» **Assignment**: Skip the pictures and copy all the data that follows exactly.

» **Recorded data**:
-- Opening Marker --
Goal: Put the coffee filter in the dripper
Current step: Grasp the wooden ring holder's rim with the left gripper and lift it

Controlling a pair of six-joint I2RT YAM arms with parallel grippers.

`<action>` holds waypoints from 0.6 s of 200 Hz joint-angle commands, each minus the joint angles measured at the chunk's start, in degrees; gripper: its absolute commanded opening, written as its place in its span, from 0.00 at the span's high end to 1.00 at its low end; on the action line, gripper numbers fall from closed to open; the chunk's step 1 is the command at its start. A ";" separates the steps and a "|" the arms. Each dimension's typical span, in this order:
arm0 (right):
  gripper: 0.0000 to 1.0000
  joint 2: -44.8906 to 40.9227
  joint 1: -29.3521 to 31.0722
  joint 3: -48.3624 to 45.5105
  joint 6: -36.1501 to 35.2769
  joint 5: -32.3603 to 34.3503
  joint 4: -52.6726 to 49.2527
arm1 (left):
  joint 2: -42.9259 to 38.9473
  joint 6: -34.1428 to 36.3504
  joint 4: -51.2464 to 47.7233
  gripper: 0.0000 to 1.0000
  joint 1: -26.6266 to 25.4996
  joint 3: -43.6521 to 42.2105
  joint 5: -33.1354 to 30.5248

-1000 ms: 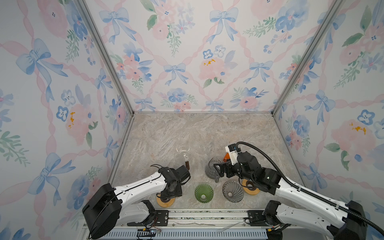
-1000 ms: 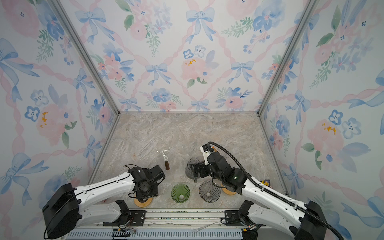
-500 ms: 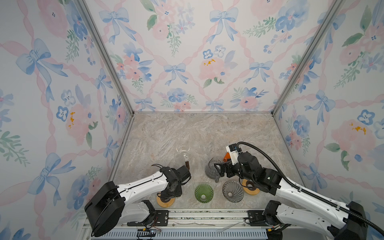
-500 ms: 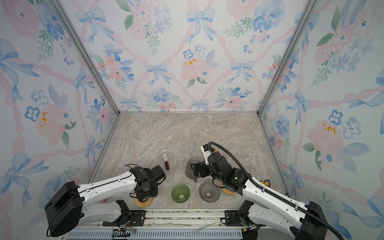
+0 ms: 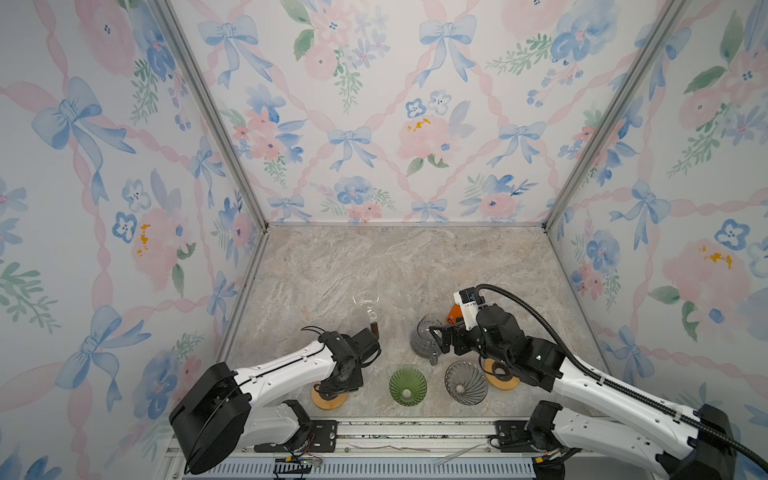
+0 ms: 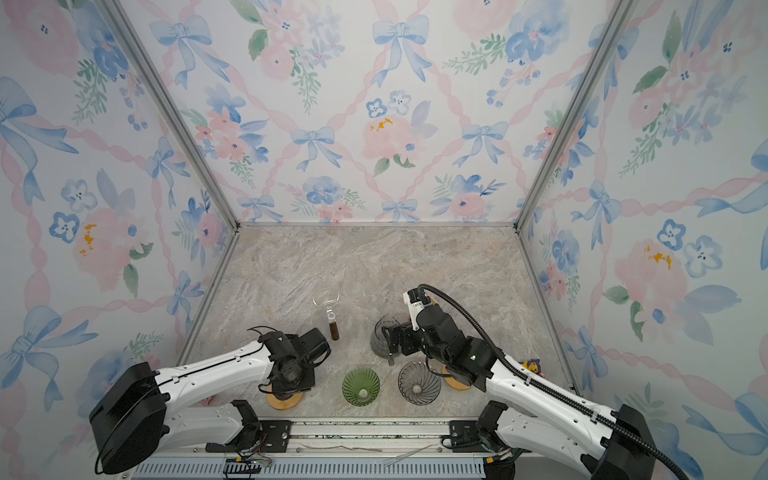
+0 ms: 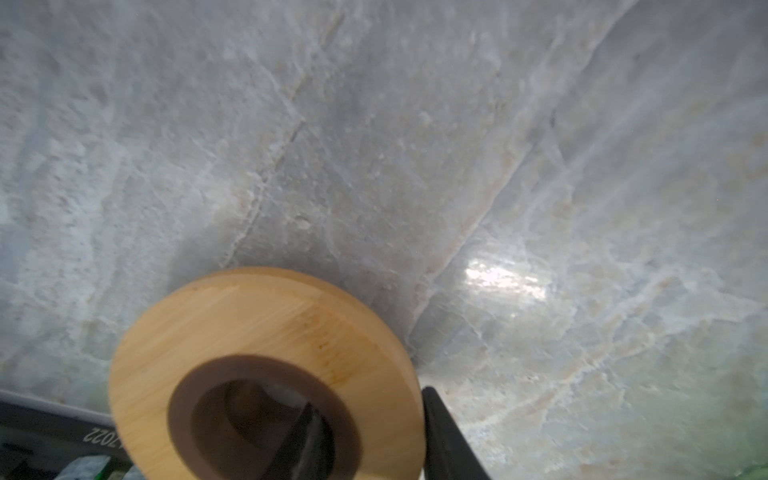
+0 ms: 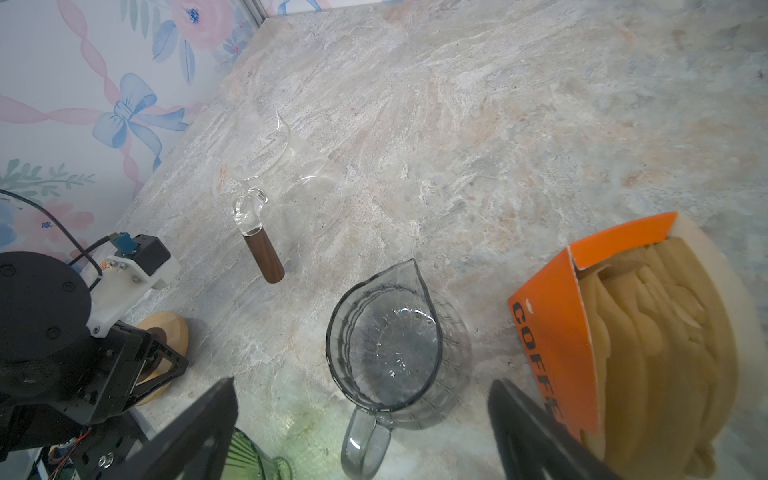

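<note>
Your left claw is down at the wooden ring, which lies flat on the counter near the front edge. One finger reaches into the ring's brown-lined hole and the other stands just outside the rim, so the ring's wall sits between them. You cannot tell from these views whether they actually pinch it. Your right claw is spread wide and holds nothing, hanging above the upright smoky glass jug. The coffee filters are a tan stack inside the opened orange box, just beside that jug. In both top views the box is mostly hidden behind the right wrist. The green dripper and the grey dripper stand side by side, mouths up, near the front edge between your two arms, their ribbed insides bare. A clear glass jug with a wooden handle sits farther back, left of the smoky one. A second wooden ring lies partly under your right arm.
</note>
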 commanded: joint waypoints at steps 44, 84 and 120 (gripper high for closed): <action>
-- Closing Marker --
» **Exercise answer**:
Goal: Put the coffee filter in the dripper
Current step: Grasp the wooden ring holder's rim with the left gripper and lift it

Controlling a pair of six-joint I2RT YAM arms with parallel grippers.

`<action>` holds waypoints from 0.6 s of 200 Hz joint-angle commands, each minus the joint angles measured at the chunk's start, in degrees; gripper: its absolute commanded opening, written as its place in its span, from 0.00 at the span's high end to 1.00 at its low end; on the action line, gripper numbers fall from closed to open; the chunk's step 1 is the command at its start. A ";" separates the steps and a "|" the arms. Each dimension's typical span, in this order:
arm0 (right):
  gripper: 0.0000 to 1.0000
  joint 2: -44.8906 to 40.9227
  joint 1: -29.3521 to 31.0722
  joint 3: -48.3624 to 45.5105
  joint 6: -36.1501 to 35.2769
  joint 5: -32.3603 to 34.3503
  joint 4: -52.6726 to 49.2527
arm1 (left):
  joint 2: -42.9259 to 38.9473
  joint 6: -34.1428 to 36.3504
  joint 4: -51.2464 to 47.7233
  gripper: 0.0000 to 1.0000
  joint 1: -26.6266 to 25.4996
  joint 3: -43.6521 to 42.2105
  joint 5: -33.1354 to 30.5248

-1000 ms: 
-1000 ms: 
-500 ms: 
-500 ms: 
+0 ms: 
+0 ms: 
+0 ms: 
+0 ms: 

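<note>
Your left claw is down at the wooden ring, which lies flat on the counter near the front edge. One finger reaches into the ring's brown-lined hole and the other stands just outside the rim, so the ring's wall sits between them. You cannot tell from these views whether they actually pinch it. Your right claw is spread wide and holds nothing, hanging above the upright smoky glass jug. The coffee filters are a tan stack inside the opened orange box, just beside that jug. In both top views the box is mostly hidden behind the right wrist. The green dripper and the grey dripper stand side by side, mouths up, near the front edge between your two arms, their ribbed insides bare. A clear glass jug with a wooden handle sits farther back, left of the smoky one. A second wooden ring lies partly under your right arm.
</note>
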 commanded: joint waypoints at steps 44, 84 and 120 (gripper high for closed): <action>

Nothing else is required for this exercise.